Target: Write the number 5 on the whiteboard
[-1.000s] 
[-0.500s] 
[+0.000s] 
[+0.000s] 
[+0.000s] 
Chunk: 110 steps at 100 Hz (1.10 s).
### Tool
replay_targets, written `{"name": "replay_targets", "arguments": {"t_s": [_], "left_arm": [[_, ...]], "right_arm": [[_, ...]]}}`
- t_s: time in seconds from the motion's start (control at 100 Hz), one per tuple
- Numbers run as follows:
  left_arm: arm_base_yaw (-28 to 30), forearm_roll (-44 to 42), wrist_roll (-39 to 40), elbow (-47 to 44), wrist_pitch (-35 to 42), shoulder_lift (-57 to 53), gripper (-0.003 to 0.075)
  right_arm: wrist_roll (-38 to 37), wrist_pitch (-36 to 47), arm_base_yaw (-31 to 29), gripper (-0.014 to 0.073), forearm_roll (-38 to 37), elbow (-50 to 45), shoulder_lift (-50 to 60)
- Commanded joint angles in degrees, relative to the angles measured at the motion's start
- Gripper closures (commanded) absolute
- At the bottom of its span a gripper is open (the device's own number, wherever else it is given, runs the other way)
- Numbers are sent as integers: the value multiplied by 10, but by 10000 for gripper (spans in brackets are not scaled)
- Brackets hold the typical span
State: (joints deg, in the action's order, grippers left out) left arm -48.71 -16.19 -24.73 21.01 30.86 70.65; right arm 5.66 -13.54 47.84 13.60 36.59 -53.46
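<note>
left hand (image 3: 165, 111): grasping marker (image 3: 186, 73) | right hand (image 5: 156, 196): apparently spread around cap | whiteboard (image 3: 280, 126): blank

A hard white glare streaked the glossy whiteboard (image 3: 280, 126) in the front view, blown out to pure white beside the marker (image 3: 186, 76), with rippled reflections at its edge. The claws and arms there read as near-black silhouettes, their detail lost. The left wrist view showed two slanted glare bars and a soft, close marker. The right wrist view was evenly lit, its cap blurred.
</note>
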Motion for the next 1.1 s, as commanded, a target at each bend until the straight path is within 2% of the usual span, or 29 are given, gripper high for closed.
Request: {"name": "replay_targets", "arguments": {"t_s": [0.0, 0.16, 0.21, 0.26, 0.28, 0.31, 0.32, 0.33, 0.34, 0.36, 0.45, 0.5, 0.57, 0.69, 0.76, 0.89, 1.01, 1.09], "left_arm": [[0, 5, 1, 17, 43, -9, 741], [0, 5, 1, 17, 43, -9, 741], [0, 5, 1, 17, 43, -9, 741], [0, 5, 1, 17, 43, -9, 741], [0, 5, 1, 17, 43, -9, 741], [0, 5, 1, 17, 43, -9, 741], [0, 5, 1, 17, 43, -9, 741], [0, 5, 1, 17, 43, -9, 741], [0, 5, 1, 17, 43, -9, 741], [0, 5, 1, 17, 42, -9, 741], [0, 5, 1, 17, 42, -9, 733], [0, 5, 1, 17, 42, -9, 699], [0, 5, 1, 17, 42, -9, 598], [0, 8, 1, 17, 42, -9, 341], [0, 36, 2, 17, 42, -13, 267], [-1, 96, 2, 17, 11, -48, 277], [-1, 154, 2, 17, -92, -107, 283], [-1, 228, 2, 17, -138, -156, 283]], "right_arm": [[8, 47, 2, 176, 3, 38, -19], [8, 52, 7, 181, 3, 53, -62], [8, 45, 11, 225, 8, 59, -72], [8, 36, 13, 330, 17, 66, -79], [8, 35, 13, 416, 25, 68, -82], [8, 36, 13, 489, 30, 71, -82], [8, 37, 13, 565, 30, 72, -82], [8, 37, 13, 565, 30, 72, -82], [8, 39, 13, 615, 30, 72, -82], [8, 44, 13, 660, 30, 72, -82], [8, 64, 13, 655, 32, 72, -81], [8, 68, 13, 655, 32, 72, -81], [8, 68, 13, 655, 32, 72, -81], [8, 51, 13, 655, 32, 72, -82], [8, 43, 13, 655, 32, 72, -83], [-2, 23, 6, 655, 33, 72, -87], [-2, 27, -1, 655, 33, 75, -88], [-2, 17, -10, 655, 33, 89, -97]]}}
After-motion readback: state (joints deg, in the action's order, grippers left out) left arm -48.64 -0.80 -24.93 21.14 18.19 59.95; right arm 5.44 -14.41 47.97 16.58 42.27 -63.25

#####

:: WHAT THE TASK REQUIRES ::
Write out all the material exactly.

:: TASK ANSWER ::
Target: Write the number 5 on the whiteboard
[-1.000s] 
[-0.500s] 
[+0.000s] 
[+0.000s] 
[+0.000s] 
Chunk: 110 steps at 100 Hz (1.10 s).
### Tool
replay_targets, written `{"name": "replay_targets", "arguments": {"t_s": [_], "left_arm": [[_, ...]], "right_arm": [[_, ...]]}}`
- t_s: time in seconds from the motion's start (control at 100 Hz), one per tuple
- Numbers run as follows:
  left_arm: arm_base_yaw (-28 to 30), forearm_roll (-44 to 42), wrist_roll (-39 to 40), elbow (-47 to 44), wrist_pitch (-35 to 42), shoulder_lift (-57 to 53), gripper (-0.003 to 0.075)
  right_arm: wrist_roll (-38 to 37), wrist_pitch (-36 to 47), arm_base_yaw (-31 to 29), gripper (-0.014 to 0.073), forearm_roll (-38 to 37), elbow (-50 to 45), shoulder_lift (-50 to 60)
- Commanded joint angles in degrees, relative to the angles measured at the motion's start
- Gripper closures (commanded) absolute
- At the bottom of its span a gripper is open (the device's own number, wherever else it is given, runs the other way)
- Numbers are sent as integers: the value multiplied by 10, but by 10000 for gripper (spans in brackets are not scaled)
- Brackets hold the typical span
State: (joints deg, in the action's order, grippers left out) left arm -48.71 -16.19 -24.73 21.01 30.86 70.65; right arm 5.66 -13.54 47.84 13.60 36.59 -53.46
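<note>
left hand (image 3: 165, 111): grasping marker (image 3: 186, 73) | right hand (image 5: 156, 196): apparently spread around cap | whiteboard (image 3: 280, 126): blank

A hard white glare streaked the glossy whiteboard (image 3: 280, 126) in the front view, blown out to pure white beside the marker (image 3: 186, 76), with rippled reflections at its edge. The claws and arms there read as near-black silhouettes, their detail lost. The left wrist view showed two slanted glare bars and a soft, close marker. The right wrist view was evenly lit, its cap blurred.
</note>
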Motion for the next 1.1 s, as commanded, a target at each bend until the straight path is within 2% of the usual span, or 29 are given, gripper high for closed.
Request: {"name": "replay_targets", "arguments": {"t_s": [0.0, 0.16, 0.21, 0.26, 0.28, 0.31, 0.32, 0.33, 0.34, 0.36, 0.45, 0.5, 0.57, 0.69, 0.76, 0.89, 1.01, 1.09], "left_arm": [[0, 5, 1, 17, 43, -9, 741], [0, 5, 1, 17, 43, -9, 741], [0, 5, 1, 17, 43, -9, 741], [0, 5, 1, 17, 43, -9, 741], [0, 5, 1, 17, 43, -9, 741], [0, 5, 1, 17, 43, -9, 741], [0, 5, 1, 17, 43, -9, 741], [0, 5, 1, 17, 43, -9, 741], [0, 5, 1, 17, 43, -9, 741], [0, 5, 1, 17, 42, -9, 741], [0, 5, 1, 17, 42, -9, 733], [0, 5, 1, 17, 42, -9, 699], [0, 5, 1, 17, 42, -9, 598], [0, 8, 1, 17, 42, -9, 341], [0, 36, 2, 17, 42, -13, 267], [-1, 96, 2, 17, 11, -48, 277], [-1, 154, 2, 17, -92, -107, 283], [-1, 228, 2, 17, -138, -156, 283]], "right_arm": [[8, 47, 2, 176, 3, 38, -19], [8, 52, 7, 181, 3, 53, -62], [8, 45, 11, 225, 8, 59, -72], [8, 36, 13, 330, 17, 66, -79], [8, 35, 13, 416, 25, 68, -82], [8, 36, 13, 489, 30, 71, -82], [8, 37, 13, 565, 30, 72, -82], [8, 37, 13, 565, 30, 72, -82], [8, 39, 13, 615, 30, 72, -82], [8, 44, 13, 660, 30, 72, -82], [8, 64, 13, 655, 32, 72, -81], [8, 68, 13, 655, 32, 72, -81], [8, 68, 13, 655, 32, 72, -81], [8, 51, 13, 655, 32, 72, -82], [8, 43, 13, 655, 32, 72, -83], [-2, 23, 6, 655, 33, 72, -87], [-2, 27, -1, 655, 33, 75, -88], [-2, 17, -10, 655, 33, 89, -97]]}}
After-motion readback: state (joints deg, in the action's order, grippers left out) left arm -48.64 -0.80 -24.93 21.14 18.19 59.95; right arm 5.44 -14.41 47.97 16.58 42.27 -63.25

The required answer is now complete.